Bakary Konimba Traoré, Rpm :
‘’L’actuel fichier peut servir de parachute ventral’’
La lecture que nous faisons de la situation actuelle est que le tableau a été assez précis. Le Ravec est une matrice qui accouchera de beaucoup de bébés. La focalisation sur l’un des éléments que l’accouchement va donner, à savoir le fichier, est directement liée à la question électorale. Elle est passionnante, difficile… Mais les autres aspects, il ne faut pas trop tarder là-dessus. Tout ce qui concerne les élections, si l’on regarde les délais constitutionnels, si l’on regarde la loi constitutionnelle, nous devrons dire à l’administration, aux partis politiques de tout faire pour que dans le délai qui reste dans le chronogramme, si nous nous organisons pour le faire, ça sera une bonne chose.

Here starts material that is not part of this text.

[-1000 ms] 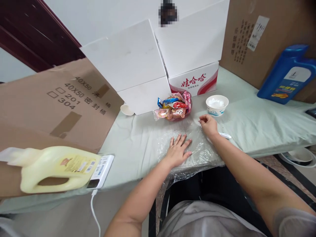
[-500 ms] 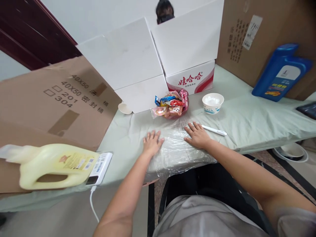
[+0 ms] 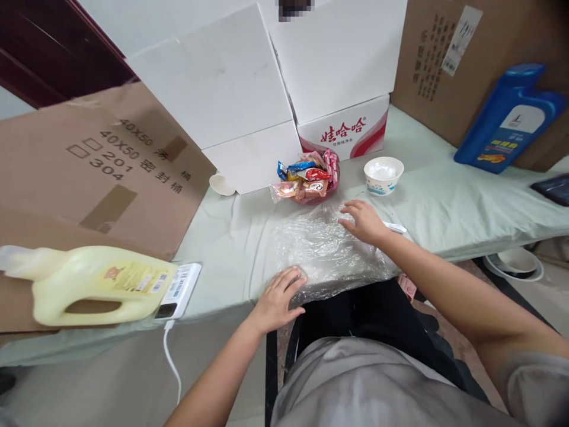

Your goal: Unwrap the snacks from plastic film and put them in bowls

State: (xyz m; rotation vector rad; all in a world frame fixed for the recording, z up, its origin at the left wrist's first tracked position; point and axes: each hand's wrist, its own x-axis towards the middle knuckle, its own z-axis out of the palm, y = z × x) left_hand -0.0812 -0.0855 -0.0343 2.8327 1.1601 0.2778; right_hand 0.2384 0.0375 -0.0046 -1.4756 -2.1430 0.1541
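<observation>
A crinkled sheet of clear plastic film (image 3: 324, 252) lies on the pale green cloth-covered table (image 3: 444, 207) and hangs over its near edge. My left hand (image 3: 278, 296) rests at the film's near left corner by the table edge, fingers curled onto the film. At the film's far right part lies my right hand (image 3: 362, 220), flat with fingers spread. Just beyond the film stands a glass bowl of wrapped snacks (image 3: 309, 181). A white paper bowl (image 3: 383, 175) sits to its right. A white pen-like stick (image 3: 395, 227) pokes out from behind my right hand.
White cartons (image 3: 249, 101) and brown cardboard boxes (image 3: 102, 172) wall in the back and left. A yellow jug (image 3: 89, 284) and a white device with a cable (image 3: 180, 290) lie at the left. A blue jug (image 3: 511, 118) stands far right. A small paper cup (image 3: 221, 185) sits by the cartons.
My left hand has drawn back from the film's far left to its near corner at the table edge. My right hand has shifted slightly away. The film looks more bunched.
</observation>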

En dehors des élections présidentielle et législatives prévues par le calendrier retenu pour l’année 2012, il y a des situations de révision qui vont nous amener vers une autre élection : le vote référendaire. Si l’on se concentre sur le Ravec, si l’on travaille correctement là-dessus, on va organiser de manière plus professionnelle les élections.
Tout en menant le travail qui consiste à sortir un fichier du Ravec, il faut s’engager par rapport au fichier qui peut-être obsolète. Il faut reconnaître qu’on peut le traiter et lui donner la chance de ce qu’on appelle le parachute ventral. Donc, je suis d’avis qu’il ne faut pas accepter que le fichier actuel serve de base. Mais s’il peut être nettoyé, auditer avec les experts dans le respect de la loi, il faut qu’on se fasse confiance.